According to this investigation, EO has a beneficial impact on investment-based crowdfunding initiatives’ ability to raise funds. Thus, it adds credence to the often-expressed belief that crowdfunding may promote sustainable development by funding initiatives that improve environmental conservation. The study’s findings are consistent with those of Calic and Mosakowski in 2016, who discovered that EO positively impacted FS in the context of reward-based crowdfunding in the United States. However, our examination of investment-based crowdfunding success in Germany and the USA shows no evidence of a beneficial influence of SO, which runs counter to their findings and to further analyses on donation-based microlending.
As a result, several distinctions between donation-based microlending and reward-based crowdfunding have been noted. The association between a project’s financial success and EO is adversely mediated by the average funding amount of the initiative.
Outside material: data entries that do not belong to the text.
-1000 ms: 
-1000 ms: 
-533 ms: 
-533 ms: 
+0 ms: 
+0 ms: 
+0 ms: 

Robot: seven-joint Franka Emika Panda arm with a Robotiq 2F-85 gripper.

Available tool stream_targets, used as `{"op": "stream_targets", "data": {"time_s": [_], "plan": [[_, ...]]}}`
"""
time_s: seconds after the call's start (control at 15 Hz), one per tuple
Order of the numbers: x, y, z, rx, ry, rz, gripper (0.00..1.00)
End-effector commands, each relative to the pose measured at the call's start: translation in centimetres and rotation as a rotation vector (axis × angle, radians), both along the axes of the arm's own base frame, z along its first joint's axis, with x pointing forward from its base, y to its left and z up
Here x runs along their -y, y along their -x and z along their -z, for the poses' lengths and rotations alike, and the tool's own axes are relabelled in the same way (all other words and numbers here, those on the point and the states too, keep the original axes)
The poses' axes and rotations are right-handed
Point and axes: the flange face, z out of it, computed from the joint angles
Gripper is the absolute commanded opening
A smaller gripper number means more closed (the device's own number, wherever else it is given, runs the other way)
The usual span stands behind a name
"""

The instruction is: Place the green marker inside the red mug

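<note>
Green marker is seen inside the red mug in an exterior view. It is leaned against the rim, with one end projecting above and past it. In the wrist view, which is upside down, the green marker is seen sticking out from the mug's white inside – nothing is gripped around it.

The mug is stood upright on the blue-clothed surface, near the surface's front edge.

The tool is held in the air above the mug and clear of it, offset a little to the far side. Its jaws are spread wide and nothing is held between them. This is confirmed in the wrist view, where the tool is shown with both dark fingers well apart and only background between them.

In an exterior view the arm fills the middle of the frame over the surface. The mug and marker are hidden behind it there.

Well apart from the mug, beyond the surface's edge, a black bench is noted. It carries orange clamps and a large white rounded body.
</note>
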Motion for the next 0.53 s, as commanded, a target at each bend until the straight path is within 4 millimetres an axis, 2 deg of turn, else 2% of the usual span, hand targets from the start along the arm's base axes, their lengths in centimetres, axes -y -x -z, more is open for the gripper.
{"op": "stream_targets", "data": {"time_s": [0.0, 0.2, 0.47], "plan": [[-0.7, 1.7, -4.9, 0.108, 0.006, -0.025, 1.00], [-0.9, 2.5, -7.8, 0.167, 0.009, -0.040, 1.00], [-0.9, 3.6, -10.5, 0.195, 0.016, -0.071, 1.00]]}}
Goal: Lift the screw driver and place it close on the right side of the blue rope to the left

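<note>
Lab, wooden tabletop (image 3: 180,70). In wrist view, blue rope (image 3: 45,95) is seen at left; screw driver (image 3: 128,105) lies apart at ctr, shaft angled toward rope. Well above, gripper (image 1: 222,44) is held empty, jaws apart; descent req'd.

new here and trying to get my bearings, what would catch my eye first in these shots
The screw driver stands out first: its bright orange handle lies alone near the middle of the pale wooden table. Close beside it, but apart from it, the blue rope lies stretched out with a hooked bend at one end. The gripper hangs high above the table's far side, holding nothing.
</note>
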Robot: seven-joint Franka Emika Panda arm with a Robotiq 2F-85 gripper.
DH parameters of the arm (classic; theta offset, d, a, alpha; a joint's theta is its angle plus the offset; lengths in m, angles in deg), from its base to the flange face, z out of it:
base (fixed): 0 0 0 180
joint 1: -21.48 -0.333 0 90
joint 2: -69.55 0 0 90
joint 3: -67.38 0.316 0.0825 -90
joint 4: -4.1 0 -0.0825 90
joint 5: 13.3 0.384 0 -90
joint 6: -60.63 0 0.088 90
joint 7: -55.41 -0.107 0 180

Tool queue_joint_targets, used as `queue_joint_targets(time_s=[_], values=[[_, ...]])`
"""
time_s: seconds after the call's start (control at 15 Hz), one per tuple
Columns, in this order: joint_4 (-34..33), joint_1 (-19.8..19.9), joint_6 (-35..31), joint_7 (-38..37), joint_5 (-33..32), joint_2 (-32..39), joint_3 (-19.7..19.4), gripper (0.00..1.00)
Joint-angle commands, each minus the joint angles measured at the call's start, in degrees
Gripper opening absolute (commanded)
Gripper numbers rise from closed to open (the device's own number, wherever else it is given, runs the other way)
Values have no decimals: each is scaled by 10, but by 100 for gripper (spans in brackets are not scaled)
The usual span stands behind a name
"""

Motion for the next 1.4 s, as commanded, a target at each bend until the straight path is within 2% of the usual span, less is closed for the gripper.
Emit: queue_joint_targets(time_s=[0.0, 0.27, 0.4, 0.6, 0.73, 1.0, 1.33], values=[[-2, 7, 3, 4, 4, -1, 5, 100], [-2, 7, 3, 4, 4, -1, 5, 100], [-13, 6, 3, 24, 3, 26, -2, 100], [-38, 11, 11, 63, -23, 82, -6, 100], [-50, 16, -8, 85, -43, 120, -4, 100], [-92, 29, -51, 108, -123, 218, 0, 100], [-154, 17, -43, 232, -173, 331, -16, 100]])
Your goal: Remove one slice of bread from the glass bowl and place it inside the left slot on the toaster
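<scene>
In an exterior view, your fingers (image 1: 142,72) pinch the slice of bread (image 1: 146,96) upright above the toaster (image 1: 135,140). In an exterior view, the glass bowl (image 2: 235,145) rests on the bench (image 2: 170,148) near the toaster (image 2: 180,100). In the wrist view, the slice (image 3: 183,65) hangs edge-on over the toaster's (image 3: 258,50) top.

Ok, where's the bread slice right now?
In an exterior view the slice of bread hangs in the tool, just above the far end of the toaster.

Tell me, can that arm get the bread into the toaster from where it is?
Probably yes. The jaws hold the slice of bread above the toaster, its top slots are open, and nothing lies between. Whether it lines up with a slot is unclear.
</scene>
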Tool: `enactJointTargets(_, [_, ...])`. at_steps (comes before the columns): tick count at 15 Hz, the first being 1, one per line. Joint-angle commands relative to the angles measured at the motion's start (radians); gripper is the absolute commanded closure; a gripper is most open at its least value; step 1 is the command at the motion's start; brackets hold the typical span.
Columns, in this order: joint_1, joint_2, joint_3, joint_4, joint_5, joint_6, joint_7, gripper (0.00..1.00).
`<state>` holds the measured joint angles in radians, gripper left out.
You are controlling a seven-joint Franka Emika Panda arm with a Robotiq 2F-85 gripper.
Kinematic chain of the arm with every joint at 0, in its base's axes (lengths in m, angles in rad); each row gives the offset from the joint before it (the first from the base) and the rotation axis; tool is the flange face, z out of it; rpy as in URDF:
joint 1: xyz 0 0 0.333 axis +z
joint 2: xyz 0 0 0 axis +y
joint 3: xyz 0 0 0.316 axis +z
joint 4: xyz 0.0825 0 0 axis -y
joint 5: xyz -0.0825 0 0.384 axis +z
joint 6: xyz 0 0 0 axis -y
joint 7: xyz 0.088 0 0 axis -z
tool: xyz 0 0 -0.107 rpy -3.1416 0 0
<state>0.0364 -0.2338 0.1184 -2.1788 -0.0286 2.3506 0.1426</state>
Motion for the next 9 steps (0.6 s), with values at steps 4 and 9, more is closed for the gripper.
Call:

Furthermore, the association between a project’s SO and its effectiveness in raising funds through RC is favourably mediated by the average financing amount of the project. The influence of agile information update and communication, two distinct strategic activities that founders might do during fundraising campaigns, on crowdfunding success was examined by Eunjun Jung et al. in 2022. The findings corroborate the theories and demonstrate that while two-sided communication stimulates investors, information updates from company founders have non-linear quadratic connections with fundraising performance.
Research Conclusion
In an entrepreneurial context, making decisions may be difficult due to a variety of unknowns that need contextual intelligence understanding and a dynamic business environment. These challenges are made even more acute in developing countries due to regulatory instability and change. One of the primary challenges is the uncertainty and dynamic nature of the business environment, especially in emerging economies with regulatory flux. Crowdfunding provides entrepreneurs with an alternate form of capital, particularly EC and crowdlending for sustainable ventures. The study identifies different investor segments with varying preferences and motivations, with human values playing a significant role in shaping these segments. The research provides recommendations for entrepreneurs, crowdfunding platforms and policymakers to capitalize on the growth of crowdfunding for sustainable ventures. The study uses SPSS software for data analysis and finds that environmental as well as social crowdfunding projects tend to use marketing more than conventional projects. Social projects tend to be smaller in scale with lower funding targets, while conventional projects use crowdfunding for service and organizational innovation. The study also finds a positive correlation between EO, SO and FS on investment-based crowdfunding platforms. Future research opportunities include exploring new crowdfunding models like royalty-based crowdfunding and comparing crowdfunding with other financing options like business incubators and VC. All things considered, the framework emphasizes how critical it is to comprehend investor motives and customize methods for various players in the crowdfunding ecosystem. It highlights the increasing importance of crowdsourcing, especially for projects that have an environmental or social focus, and advises entrepreneurs to make their project’s environmental or social objective obvious to draw in a larger pool of investors.
Footnotes
Data Availability Statement
Data sharing is not applicable to this article as no datasets were generated or analysed during the current study.
Declaration of Conflicting Interests
The author declared no potential conflicts of interest with respect to the research, authorship and/or publication of this article.
Funding
The author received no financial support for the research, authorship and/or publication of this article.